DIRECTIONS:
Check every line below, and copy those that include "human".

DATA FOR THE TASK:
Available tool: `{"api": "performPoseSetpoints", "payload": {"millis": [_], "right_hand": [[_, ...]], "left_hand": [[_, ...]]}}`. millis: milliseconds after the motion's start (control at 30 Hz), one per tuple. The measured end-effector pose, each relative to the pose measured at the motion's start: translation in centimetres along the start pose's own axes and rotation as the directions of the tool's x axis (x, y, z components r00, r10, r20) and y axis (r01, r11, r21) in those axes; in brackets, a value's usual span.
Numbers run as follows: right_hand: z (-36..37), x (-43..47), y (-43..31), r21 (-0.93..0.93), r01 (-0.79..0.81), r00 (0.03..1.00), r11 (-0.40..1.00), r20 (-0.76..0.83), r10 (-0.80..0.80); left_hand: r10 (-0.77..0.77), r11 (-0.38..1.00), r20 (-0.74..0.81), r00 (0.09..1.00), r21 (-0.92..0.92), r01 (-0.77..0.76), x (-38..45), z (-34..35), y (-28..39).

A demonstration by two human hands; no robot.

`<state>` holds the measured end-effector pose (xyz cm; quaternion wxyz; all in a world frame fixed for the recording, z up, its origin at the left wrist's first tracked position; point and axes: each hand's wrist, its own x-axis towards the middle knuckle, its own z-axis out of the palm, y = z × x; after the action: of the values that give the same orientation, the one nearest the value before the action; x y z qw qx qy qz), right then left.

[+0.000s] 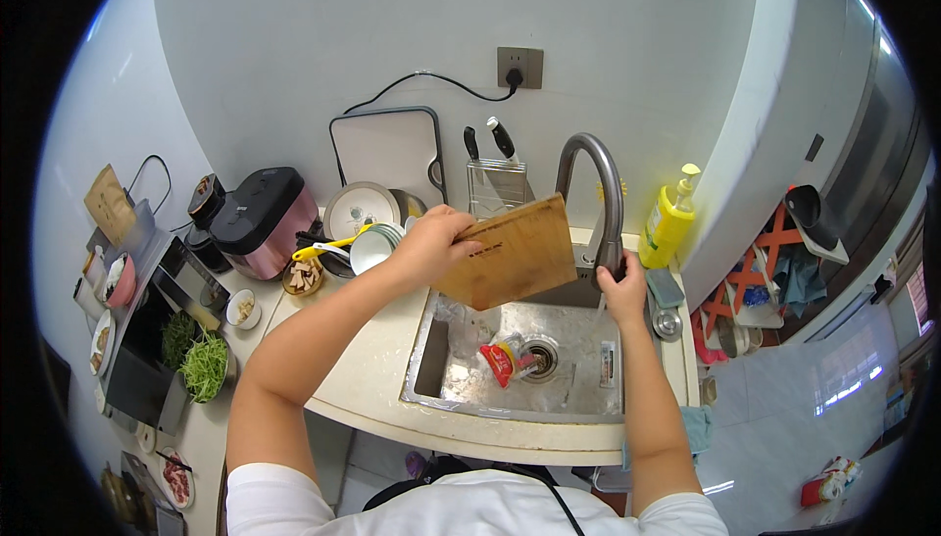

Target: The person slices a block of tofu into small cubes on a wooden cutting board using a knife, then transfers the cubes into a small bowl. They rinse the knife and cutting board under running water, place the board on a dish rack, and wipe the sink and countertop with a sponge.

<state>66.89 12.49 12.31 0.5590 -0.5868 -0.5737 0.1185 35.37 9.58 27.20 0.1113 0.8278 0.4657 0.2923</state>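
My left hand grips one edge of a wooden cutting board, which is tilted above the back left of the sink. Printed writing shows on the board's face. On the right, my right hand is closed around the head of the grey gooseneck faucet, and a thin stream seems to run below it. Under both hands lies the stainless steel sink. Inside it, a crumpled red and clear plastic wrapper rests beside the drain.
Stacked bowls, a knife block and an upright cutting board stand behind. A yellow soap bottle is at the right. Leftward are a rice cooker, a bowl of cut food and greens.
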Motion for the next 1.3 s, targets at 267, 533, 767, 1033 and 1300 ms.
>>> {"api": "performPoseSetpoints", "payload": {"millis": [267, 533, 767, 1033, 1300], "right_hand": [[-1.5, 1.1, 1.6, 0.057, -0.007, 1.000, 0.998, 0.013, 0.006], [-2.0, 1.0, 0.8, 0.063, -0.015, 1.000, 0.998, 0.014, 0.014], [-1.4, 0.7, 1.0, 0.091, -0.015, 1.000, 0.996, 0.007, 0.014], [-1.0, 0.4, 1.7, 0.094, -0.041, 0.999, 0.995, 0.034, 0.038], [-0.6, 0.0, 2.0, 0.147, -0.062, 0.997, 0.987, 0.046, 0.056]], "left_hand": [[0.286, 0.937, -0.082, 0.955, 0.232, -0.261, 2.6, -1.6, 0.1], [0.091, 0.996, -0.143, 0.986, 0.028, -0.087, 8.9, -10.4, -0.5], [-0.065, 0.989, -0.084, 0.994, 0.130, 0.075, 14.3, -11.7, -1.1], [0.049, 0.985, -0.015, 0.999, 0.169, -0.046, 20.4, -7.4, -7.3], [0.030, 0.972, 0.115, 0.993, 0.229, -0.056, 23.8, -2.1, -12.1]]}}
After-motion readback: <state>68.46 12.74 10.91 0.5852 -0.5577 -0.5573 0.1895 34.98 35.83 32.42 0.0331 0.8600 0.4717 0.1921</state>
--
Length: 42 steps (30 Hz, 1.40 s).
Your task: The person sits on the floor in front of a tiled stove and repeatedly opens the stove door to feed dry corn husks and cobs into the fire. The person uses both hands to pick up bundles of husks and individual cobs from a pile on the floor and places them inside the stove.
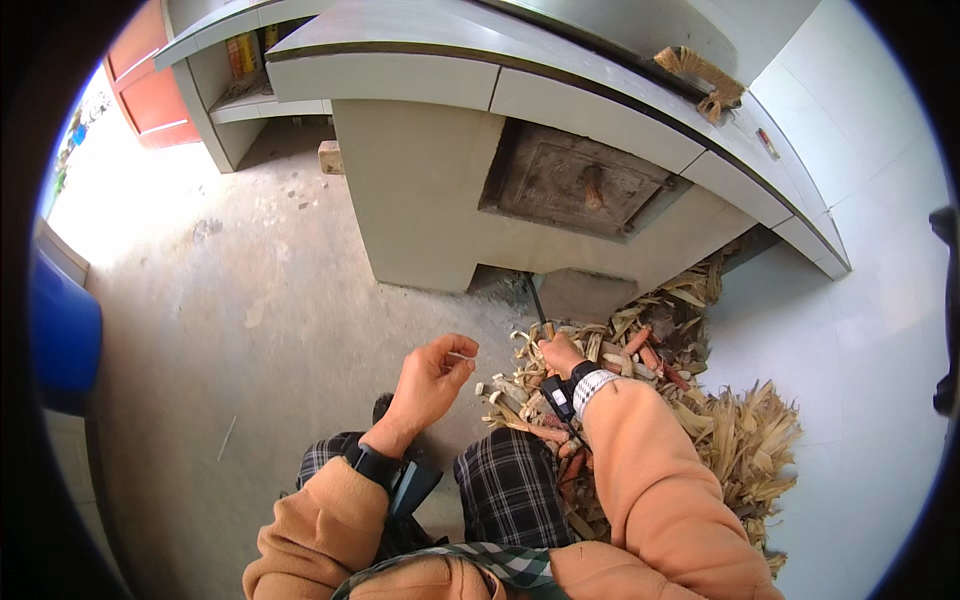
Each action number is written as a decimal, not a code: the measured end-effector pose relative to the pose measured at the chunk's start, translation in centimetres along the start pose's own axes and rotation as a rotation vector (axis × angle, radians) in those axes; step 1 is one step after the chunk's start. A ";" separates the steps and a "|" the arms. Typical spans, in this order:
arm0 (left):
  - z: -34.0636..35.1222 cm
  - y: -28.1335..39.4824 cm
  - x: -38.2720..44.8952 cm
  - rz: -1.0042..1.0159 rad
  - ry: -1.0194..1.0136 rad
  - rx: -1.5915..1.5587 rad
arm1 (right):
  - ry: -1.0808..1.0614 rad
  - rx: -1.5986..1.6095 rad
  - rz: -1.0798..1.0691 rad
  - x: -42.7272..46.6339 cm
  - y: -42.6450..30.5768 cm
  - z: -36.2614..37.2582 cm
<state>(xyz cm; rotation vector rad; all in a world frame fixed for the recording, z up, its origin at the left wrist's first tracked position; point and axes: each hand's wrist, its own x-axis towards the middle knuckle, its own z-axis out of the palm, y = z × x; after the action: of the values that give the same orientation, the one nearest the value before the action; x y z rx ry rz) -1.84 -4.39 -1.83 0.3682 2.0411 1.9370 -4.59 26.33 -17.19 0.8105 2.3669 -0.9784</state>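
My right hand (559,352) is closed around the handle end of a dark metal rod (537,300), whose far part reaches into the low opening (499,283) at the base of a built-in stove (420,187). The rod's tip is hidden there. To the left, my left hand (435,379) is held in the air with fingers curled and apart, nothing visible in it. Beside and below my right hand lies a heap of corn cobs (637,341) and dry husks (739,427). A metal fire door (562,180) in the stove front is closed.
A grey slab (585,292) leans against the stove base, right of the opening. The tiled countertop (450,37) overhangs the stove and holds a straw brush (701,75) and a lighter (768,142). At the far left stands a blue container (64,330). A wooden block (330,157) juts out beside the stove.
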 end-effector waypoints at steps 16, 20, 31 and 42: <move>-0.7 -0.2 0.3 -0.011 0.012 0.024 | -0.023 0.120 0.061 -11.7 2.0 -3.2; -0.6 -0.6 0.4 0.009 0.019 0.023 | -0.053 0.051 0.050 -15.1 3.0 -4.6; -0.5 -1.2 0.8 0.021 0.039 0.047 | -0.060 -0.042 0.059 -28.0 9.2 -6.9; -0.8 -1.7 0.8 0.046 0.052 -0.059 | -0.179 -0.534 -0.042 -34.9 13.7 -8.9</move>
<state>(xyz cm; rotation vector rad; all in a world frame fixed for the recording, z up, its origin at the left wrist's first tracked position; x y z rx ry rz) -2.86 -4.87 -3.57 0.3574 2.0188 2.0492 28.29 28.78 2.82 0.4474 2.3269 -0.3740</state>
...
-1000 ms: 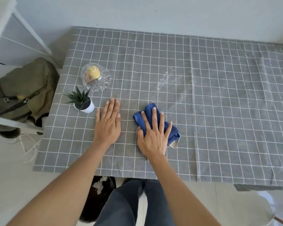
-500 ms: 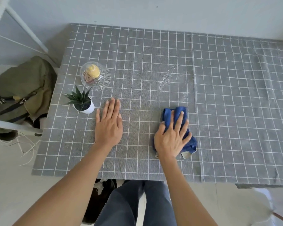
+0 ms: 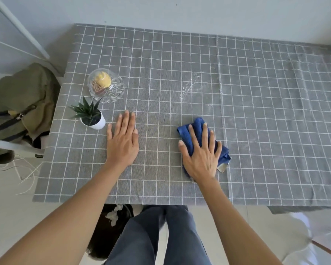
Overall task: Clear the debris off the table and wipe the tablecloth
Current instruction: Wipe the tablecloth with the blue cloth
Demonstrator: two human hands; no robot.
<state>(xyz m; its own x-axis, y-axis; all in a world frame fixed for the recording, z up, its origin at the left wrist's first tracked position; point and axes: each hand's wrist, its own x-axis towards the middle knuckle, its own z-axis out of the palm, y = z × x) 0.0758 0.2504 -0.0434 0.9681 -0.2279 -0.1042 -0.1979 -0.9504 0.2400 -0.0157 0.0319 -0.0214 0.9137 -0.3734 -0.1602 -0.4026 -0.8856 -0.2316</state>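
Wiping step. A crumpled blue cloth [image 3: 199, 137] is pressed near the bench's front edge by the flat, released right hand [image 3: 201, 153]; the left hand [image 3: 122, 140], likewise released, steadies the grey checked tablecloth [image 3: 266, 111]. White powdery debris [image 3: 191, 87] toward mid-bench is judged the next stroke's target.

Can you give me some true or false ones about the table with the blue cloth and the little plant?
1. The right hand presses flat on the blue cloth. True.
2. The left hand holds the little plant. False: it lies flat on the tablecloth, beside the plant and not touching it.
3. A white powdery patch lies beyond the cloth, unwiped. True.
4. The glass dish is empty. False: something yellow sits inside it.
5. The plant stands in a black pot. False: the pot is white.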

RESULT OF THE EXERCISE:
A demonstration by two human hands; no robot.
Demonstrator: two human hands; no robot.

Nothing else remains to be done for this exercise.